Exactly reproduce the lines from the top of the entries below through the line containing "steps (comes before", with both ends included.

** Opening Data provided block **

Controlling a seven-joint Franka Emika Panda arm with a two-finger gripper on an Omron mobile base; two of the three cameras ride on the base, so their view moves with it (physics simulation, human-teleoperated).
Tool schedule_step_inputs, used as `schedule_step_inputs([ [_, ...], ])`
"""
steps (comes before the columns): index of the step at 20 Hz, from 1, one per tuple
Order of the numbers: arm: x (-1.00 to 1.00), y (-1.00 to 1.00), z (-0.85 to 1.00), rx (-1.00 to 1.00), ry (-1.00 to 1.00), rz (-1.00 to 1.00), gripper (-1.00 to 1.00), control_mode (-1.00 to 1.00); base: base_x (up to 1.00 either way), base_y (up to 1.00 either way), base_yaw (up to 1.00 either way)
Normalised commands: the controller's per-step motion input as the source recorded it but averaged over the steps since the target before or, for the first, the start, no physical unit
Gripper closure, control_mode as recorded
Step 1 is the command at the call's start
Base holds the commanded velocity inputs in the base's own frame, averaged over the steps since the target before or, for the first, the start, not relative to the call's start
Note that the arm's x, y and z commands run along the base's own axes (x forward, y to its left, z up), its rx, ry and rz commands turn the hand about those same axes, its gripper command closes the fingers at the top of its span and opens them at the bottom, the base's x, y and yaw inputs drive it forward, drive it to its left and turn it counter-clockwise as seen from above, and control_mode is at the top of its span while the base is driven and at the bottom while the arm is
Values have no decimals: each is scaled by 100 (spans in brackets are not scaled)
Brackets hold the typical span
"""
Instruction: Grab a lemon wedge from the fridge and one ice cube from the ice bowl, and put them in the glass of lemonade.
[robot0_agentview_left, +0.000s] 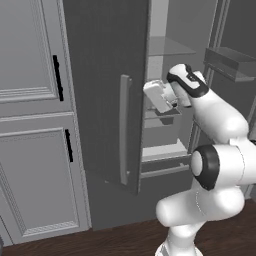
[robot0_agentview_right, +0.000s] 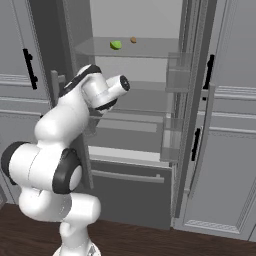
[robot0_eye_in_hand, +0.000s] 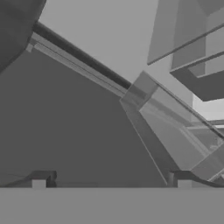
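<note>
Inside, one fridge (robot0_agentview_right: 135, 75), one lemon wedge (robot0_agentview_right: 116, 45) shelved, one claw (robot0_eye_in_hand: 111, 179) spread wide, empty

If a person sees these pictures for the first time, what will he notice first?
Probably the white arm reaching into the open fridge, its open gripper close to the dark door. Next, the small yellow-green lemon wedge on the upper glass shelf, above the arm, with a small brown thing beside it.

Fridge (robot0_agentview_right: 140, 30) doors swung wide; shelf (robot0_agentview_right: 135, 50) top open ahead; left door (robot0_agentview_left: 105, 75) crowds tool (robot0_eye_in_hand: 111, 180).
</note>
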Motion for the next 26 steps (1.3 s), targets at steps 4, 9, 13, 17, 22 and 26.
schedule_step_inputs([
  [4,-13,60,-29,25,-16,0,-100,-100,0,0,0],
  [9,-4,92,1,15,-20,0,-100,-100,0,0,0],
  [13,-39,100,12,2,-16,2,-100,-100,0,0,0],
  [17,-68,100,23,0,-4,9,-100,-100,0,0,0],
  [22,-59,87,48,-7,0,16,-100,-100,0,0,0],
  [26,-19,90,38,-19,-5,6,-100,-100,0,0,0],
])
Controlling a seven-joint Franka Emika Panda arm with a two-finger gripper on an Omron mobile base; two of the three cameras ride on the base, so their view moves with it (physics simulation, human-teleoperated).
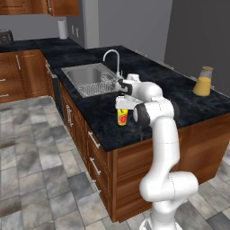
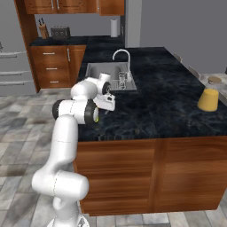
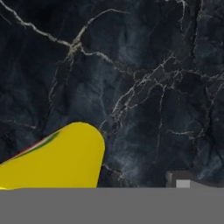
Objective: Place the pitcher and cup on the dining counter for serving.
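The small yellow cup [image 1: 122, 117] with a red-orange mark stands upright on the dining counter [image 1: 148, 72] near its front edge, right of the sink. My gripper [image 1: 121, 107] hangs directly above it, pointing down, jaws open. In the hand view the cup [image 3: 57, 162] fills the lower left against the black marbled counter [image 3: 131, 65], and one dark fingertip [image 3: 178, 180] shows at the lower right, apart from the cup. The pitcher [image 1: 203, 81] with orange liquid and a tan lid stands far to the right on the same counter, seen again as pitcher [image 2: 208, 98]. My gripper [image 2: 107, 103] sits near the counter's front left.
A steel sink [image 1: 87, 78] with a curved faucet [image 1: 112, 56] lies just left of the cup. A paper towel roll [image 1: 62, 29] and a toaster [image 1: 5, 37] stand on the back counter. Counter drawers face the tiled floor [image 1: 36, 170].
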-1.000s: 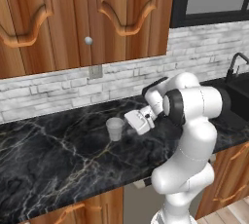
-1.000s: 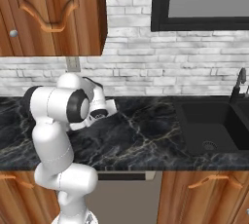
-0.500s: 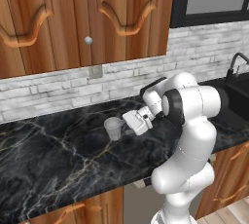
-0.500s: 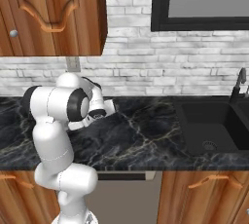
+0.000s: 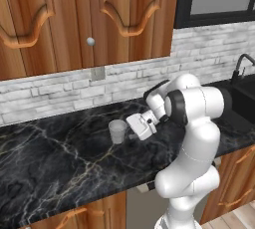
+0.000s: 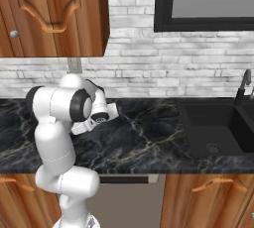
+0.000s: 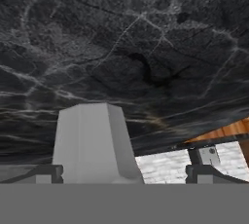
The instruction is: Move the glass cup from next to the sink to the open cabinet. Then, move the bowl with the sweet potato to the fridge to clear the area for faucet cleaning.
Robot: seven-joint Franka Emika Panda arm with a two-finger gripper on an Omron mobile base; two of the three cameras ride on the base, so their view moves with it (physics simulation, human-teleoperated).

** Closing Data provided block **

=== Task solution ===
Controlling a seven-joint Franka Emika Panda arm with a two-finger gripper on an Omron mobile base; two of the three cameras ride on the base, so their view moves with it (physics simulation, human-teleoperated).
Tool schedule_step_inputs, used as `schedule_step_inputs([ [_, ...], ])`
"""
steps (comes before the columns): index of the step at 20 Hz, from 1, one per tuple

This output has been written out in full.